* **DATASET EXTRACT**:

################

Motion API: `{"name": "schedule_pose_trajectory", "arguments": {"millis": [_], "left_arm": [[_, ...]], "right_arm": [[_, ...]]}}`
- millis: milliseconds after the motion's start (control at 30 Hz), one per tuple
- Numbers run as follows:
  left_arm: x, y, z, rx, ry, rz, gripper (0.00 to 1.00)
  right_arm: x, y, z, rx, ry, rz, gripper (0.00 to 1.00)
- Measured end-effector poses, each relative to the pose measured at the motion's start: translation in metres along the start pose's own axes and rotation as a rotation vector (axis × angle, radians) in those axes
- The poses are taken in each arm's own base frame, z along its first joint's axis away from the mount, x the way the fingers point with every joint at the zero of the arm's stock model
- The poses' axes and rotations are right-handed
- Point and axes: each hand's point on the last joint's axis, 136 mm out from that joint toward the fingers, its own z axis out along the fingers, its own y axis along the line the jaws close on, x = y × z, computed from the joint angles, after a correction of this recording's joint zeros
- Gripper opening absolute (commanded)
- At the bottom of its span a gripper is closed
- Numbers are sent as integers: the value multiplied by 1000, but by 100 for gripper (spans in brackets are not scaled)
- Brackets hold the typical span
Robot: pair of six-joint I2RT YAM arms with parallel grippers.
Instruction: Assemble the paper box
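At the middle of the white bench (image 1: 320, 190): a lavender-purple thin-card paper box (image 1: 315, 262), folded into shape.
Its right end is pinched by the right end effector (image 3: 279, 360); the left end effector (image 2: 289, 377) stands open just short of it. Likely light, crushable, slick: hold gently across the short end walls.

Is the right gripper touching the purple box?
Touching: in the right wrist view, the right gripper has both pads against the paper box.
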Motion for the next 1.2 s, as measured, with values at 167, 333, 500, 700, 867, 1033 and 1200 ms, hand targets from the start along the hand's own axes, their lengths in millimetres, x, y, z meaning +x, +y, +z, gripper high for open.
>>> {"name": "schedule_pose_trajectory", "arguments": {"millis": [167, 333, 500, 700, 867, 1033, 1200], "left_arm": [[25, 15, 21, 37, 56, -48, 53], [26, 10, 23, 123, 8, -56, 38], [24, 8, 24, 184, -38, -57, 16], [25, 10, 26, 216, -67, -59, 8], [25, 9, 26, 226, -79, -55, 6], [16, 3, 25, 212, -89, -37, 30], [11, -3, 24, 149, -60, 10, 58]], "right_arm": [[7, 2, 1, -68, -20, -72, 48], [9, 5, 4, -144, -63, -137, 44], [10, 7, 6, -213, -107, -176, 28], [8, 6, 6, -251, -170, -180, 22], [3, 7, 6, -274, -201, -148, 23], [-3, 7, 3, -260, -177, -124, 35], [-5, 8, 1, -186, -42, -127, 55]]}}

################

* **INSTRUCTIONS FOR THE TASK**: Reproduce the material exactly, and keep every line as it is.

* **RESPONSE FOR THIS EXERCISE**:
Motion API: `{"name": "schedule_pose_trajectory", "arguments": {"millis": [_], "left_arm": [[_, ...]], "right_arm": [[_, ...]]}}`
- millis: milliseconds after the motion's start (control at 30 Hz), one per tuple
- Numbers run as follows:
  left_arm: x, y, z, rx, ry, rz, gripper (0.00 to 1.00)
  right_arm: x, y, z, rx, ry, rz, gripper (0.00 to 1.00)
- Measured end-effector poses, each relative to the pose measured at the motion's start: translation in metres along the start pose's own axes and rotation as a rotation vector (axis × angle, radians) in those axes
- The poses are taken in each arm's own base frame, z along its first joint's axis away from the mount, x the way the fingers point with every joint at the zero of the arm's stock model
- The poses' axes and rotations are right-handed
- Point and axes: each hand's point on the last joint's axis, 136 mm out from that joint toward the fingers, its own z axis out along the fingers, its own y axis along the line the jaws close on, x = y × z, computed from the joint angles, after a correction of this recording's joint zeros
- Gripper opening absolute (commanded)
- At the bottom of its span a gripper is closed
- Numbers are sent as integers: the value multiplied by 1000, but by 100 for gripper (spans in brackets are not scaled)
- Brackets hold the typical span
Robot: pair of six-joint I2RT YAM arms with parallel grippers.
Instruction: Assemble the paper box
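At the middle of the white bench (image 1: 320, 190): a lavender-purple thin-card paper box (image 1: 315, 262), folded into shape.
Its right end is pinched by the right end effector (image 3: 279, 360); the left end effector (image 2: 289, 377) stands open just short of it. Likely light, crushable, slick: hold gently across the short end walls.

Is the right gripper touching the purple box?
Touching: in the right wrist view, the right gripper has both pads against the paper box.
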Motion for the next 1.2 s, as measured, with values at 167, 333, 500, 700, 867, 1033 and 1200 ms, hand targets from the start along the hand's own axes, their lengths in millimetres, x, y, z meaning +x, +y, +z, gripper high for open.
>>> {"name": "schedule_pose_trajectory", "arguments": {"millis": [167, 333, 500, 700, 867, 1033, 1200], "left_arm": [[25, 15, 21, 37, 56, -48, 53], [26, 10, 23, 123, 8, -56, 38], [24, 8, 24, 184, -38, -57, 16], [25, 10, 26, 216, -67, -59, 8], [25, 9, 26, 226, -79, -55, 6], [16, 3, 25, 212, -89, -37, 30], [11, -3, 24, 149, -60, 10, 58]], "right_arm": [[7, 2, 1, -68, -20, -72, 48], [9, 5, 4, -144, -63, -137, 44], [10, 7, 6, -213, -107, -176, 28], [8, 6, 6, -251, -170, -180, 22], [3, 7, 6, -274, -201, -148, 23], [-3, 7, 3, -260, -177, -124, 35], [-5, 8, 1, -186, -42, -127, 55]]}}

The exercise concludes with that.